__Exercise details__: Only certain lines below are wanted: those starting at the line containing "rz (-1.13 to" and ending at the line containing "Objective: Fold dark", both included, each retyped exactly.

(Records excerpted from a collection)
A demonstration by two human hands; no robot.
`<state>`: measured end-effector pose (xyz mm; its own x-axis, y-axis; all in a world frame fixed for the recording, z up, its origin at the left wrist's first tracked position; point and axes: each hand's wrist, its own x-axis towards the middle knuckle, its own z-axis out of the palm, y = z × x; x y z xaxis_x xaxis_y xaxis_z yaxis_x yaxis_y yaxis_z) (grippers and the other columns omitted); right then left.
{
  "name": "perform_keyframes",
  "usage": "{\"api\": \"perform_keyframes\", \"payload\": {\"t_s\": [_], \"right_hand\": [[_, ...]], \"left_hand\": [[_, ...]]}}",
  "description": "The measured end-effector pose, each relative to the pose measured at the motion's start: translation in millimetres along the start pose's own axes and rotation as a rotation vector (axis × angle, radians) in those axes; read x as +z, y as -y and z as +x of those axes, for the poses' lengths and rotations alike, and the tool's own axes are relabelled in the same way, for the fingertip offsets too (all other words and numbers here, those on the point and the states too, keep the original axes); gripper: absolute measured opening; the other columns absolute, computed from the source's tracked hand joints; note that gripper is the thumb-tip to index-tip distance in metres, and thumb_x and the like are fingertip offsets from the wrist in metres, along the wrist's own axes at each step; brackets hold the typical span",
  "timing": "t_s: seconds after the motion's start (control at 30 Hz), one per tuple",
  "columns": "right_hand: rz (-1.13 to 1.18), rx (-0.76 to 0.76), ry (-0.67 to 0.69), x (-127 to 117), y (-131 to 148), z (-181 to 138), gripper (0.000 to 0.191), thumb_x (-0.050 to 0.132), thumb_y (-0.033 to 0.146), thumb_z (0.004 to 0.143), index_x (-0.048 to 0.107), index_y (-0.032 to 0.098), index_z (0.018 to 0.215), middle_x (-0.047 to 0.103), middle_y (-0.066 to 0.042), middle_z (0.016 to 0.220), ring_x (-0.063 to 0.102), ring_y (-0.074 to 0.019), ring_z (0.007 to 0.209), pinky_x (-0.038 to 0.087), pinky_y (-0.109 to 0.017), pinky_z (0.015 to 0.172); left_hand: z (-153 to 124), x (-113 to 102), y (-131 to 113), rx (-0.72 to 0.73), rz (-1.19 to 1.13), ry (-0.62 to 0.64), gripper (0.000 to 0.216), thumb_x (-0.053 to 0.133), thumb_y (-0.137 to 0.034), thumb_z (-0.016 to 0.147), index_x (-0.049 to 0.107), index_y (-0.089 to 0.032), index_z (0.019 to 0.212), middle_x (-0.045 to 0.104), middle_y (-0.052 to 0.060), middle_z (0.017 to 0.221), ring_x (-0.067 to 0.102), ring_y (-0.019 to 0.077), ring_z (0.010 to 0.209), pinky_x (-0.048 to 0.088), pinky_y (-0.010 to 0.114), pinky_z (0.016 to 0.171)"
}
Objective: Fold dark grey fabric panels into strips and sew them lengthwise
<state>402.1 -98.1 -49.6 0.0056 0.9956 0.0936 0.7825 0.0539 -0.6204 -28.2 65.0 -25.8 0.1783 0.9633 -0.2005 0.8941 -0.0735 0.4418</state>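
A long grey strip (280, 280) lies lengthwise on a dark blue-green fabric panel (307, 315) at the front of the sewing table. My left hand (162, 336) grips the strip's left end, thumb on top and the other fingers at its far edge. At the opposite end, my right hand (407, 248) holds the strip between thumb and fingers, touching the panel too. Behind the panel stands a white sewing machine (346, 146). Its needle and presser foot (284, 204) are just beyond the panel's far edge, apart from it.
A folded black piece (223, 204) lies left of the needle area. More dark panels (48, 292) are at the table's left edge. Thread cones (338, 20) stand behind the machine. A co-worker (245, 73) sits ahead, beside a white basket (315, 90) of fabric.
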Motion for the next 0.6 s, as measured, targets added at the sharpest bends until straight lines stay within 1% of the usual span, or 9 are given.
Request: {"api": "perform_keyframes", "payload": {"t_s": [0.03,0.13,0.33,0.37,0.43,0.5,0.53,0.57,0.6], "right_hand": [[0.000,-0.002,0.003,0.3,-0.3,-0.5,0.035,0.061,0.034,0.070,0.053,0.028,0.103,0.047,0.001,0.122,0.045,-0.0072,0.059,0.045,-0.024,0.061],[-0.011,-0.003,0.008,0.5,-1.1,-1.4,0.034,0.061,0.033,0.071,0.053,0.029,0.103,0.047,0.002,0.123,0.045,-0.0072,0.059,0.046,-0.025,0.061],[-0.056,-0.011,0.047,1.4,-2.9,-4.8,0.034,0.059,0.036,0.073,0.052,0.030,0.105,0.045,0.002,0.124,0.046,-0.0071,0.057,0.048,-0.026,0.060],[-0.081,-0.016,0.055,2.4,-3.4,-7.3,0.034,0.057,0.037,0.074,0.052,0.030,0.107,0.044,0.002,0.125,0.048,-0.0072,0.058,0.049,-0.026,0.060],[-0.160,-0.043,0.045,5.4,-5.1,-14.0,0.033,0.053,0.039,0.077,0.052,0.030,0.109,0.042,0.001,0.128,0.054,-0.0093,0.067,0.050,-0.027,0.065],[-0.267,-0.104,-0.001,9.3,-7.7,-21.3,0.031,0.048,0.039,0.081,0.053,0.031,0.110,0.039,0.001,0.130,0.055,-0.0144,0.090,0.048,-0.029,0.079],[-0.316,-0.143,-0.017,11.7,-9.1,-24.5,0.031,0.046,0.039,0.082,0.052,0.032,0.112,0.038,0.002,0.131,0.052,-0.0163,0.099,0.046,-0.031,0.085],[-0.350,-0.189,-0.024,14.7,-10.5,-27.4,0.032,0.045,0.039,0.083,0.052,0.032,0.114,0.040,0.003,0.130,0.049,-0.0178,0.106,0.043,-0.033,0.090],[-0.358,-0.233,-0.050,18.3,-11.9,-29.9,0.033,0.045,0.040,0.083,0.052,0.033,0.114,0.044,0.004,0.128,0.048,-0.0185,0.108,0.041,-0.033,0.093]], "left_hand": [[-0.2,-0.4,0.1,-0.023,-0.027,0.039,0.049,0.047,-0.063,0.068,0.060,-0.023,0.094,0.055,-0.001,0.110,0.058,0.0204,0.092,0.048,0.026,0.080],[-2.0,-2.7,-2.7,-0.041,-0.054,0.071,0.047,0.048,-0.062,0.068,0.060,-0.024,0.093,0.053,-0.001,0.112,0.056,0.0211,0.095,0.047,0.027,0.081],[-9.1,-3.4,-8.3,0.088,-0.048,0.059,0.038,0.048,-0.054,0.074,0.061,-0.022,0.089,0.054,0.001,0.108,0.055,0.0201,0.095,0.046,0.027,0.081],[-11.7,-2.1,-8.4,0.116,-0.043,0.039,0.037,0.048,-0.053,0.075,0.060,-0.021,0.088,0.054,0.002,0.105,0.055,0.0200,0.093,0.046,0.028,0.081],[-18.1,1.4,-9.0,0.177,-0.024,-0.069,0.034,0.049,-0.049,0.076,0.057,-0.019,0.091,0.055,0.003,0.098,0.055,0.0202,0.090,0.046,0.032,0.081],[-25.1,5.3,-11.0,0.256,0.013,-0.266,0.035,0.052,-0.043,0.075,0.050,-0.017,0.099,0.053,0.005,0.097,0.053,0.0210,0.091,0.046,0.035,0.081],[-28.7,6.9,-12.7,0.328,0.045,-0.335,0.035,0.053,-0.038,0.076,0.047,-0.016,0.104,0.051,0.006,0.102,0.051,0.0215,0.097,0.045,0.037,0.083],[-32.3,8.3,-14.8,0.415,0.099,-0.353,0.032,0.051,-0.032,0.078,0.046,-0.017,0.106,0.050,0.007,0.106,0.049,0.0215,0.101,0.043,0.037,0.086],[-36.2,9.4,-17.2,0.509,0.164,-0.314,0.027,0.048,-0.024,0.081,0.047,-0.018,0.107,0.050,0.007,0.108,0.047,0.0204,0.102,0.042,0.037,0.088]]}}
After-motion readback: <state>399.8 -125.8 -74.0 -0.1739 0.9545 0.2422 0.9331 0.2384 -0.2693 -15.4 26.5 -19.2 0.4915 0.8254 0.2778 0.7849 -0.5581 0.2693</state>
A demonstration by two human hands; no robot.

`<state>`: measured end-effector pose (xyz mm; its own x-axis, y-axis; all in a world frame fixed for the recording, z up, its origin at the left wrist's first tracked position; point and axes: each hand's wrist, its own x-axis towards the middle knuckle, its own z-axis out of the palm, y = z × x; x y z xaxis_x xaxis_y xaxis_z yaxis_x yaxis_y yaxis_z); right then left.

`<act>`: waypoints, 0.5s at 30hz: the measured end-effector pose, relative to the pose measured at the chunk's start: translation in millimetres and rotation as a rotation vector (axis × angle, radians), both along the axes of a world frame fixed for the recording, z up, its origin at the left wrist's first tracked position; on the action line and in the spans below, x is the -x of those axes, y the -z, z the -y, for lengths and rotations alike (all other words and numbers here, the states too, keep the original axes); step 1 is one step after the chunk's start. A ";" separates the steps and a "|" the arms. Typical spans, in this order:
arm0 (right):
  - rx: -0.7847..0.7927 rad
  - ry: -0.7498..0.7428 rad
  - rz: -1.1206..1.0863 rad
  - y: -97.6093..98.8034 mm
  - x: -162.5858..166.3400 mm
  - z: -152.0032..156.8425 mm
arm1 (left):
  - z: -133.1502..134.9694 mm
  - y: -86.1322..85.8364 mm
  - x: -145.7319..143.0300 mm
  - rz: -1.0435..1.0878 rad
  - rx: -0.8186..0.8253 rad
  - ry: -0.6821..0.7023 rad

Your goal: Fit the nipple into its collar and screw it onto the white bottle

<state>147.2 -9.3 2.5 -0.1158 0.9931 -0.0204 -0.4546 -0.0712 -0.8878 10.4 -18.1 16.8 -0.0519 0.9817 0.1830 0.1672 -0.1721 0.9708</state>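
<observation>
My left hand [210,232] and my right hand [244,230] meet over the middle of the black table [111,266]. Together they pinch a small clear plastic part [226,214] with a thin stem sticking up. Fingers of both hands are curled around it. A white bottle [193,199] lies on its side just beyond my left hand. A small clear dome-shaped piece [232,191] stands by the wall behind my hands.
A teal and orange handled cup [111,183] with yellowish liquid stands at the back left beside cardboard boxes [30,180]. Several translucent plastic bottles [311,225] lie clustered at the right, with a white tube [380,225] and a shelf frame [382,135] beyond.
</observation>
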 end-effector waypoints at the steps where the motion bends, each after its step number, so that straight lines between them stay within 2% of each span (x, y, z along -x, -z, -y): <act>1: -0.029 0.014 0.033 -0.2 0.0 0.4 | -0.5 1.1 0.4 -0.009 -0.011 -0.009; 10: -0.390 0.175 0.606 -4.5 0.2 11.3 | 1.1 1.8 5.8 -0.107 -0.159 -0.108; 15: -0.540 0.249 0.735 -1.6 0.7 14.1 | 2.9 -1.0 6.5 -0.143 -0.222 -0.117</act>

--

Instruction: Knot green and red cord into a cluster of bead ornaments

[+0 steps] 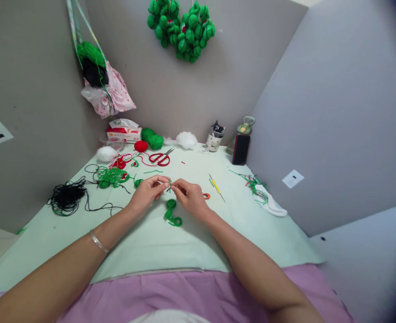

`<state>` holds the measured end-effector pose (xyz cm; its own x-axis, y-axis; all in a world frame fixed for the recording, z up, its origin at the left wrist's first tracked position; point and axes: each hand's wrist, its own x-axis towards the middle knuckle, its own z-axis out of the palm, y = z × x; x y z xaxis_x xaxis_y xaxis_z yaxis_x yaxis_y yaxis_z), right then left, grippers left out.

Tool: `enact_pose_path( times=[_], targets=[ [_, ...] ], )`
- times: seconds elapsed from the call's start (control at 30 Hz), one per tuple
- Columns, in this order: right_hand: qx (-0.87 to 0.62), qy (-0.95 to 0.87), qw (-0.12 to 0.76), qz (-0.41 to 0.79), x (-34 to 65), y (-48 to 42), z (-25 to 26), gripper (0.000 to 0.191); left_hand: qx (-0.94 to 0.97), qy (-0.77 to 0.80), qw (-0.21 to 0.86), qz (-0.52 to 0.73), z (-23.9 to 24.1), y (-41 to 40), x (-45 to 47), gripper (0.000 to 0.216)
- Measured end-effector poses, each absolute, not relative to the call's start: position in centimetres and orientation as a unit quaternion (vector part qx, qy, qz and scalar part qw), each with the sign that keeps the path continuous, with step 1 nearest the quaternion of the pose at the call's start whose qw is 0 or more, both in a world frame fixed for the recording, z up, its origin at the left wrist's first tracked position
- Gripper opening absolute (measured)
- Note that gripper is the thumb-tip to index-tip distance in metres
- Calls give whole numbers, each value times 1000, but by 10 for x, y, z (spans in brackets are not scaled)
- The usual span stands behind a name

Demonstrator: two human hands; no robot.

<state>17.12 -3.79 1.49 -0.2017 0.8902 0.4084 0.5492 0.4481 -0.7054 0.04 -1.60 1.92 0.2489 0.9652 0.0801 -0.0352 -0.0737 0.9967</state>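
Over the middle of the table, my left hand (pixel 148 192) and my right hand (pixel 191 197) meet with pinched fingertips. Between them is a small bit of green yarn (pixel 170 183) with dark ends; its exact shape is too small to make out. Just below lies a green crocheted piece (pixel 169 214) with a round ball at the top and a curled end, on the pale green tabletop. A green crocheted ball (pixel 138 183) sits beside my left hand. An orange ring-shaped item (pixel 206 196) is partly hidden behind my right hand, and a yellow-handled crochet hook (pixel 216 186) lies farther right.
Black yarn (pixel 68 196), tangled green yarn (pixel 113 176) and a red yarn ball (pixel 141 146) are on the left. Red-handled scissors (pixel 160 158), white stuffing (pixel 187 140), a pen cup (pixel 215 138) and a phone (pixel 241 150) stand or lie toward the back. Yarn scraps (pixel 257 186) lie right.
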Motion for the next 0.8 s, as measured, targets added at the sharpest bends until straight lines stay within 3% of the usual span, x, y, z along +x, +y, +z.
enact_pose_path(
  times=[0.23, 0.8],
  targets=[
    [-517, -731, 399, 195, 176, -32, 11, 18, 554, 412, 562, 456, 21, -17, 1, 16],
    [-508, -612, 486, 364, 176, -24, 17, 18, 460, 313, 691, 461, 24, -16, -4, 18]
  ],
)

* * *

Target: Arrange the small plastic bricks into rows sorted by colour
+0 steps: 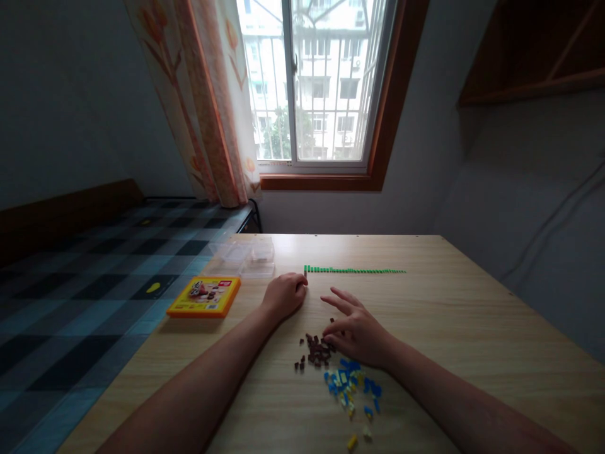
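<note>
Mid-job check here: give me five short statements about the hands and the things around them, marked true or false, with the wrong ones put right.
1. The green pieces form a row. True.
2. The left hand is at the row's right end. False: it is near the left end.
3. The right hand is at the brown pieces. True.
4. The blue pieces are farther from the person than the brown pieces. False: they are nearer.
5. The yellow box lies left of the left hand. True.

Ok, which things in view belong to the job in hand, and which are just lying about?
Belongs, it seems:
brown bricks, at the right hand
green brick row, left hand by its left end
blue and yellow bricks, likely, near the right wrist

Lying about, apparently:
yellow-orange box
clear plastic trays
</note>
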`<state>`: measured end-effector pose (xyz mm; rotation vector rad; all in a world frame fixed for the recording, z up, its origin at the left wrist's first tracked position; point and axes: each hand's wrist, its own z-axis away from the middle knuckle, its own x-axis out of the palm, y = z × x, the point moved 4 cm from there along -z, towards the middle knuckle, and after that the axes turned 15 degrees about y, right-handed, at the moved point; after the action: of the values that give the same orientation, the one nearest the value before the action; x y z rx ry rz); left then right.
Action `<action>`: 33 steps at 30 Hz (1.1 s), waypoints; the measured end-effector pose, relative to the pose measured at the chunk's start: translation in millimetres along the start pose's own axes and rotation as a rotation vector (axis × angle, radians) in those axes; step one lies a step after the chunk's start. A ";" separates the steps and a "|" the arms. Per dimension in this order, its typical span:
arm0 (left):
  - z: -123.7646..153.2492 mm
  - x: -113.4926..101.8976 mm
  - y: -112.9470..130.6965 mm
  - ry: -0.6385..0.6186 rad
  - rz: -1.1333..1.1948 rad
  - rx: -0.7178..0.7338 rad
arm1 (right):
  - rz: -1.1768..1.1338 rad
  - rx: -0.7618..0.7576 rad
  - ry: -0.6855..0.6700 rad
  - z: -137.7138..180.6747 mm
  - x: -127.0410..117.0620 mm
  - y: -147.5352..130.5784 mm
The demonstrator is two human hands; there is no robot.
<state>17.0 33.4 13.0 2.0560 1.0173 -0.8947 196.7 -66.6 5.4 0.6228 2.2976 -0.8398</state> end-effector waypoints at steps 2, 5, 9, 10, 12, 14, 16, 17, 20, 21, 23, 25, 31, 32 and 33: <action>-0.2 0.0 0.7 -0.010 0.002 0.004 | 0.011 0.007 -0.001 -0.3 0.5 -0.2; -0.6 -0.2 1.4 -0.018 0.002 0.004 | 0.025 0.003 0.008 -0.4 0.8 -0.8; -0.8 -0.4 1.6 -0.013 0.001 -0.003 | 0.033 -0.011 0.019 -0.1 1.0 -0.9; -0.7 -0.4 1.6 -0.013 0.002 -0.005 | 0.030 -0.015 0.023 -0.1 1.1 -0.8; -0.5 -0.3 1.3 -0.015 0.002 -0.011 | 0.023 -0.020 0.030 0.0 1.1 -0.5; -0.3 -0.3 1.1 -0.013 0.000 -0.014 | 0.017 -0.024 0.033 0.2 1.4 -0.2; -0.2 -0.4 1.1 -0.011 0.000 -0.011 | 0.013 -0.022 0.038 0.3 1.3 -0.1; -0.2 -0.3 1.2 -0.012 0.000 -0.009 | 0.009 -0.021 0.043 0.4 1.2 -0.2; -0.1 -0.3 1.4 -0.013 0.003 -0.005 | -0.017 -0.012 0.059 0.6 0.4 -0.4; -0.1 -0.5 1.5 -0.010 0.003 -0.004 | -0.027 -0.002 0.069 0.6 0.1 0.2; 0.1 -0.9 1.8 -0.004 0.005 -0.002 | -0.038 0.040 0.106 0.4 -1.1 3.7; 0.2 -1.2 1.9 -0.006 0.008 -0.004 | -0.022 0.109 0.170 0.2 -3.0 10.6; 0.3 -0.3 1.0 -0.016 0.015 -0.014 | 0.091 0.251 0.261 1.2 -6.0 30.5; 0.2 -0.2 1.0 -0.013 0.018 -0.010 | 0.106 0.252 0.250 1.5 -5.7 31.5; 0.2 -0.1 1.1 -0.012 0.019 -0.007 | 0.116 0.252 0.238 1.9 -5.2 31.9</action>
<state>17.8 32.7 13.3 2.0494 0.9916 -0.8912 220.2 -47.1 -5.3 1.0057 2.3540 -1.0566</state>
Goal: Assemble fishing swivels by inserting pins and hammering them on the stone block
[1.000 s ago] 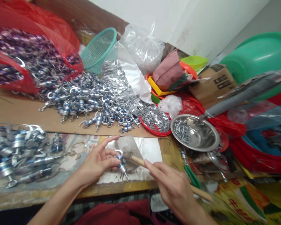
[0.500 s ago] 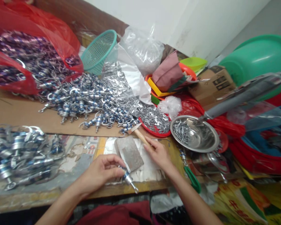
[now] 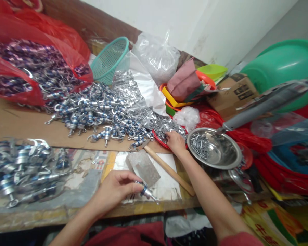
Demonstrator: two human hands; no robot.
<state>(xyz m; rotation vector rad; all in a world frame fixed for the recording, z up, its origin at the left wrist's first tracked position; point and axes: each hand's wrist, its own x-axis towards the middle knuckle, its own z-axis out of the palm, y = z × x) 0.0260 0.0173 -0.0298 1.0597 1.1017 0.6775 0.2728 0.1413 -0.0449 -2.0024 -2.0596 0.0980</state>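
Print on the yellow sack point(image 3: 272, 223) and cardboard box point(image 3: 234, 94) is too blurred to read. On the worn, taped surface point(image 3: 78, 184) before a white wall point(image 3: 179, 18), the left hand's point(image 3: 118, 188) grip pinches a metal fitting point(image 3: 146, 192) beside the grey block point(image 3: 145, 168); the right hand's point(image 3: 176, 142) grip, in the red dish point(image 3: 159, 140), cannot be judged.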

__Task output__:
  "columns": "right_hand: rz (-1.13 to 1.18), rx (-0.76 to 0.76), ry (-0.67 to 0.69), x (-127 to 117), y (-131 to 148), z (-181 to 138), gripper (0.000 to 0.191), thumb_x (-0.050 to 0.132), thumb_y (-0.033 to 0.146), thumb_z (0.004 to 0.143), index_x (-0.048 to 0.107), index_y (-0.032 to 0.098), index_z (0.018 to 0.215), middle_x (-0.047 to 0.103), middle_y (-0.066 to 0.042), middle_z (0.016 to 0.220), ring_x (-0.063 to 0.102), ring_y (-0.074 to 0.019), ring_z (0.007 to 0.209), pinky_x (-0.038 to 0.087), pinky_y (-0.109 to 0.017), pinky_z (0.015 to 0.172); left_hand: z (-153 to 124), x (-113 to 102), y (-131 to 113), rx (-0.72 to 0.73), rz (-1.19 to 1.13), ry (-0.62 to 0.64), gripper (0.000 to 0.216), thumb_x (-0.053 to 0.133), thumb_y (-0.137 to 0.034), thumb_z (-0.016 to 0.147), index_x (-0.049 to 0.107), index_y (-0.089 to 0.032), index_z (0.019 to 0.212), middle_x (-0.045 to 0.104), middle_y (-0.052 to 0.060), middle_z (0.017 to 0.221), ring_x (-0.067 to 0.102), ring_y (-0.019 to 0.077), ring_z (0.010 to 0.209), pinky_x (-0.048 to 0.088), pinky_y (-0.010 to 0.114), pinky_z (0.016 to 0.171)"
}
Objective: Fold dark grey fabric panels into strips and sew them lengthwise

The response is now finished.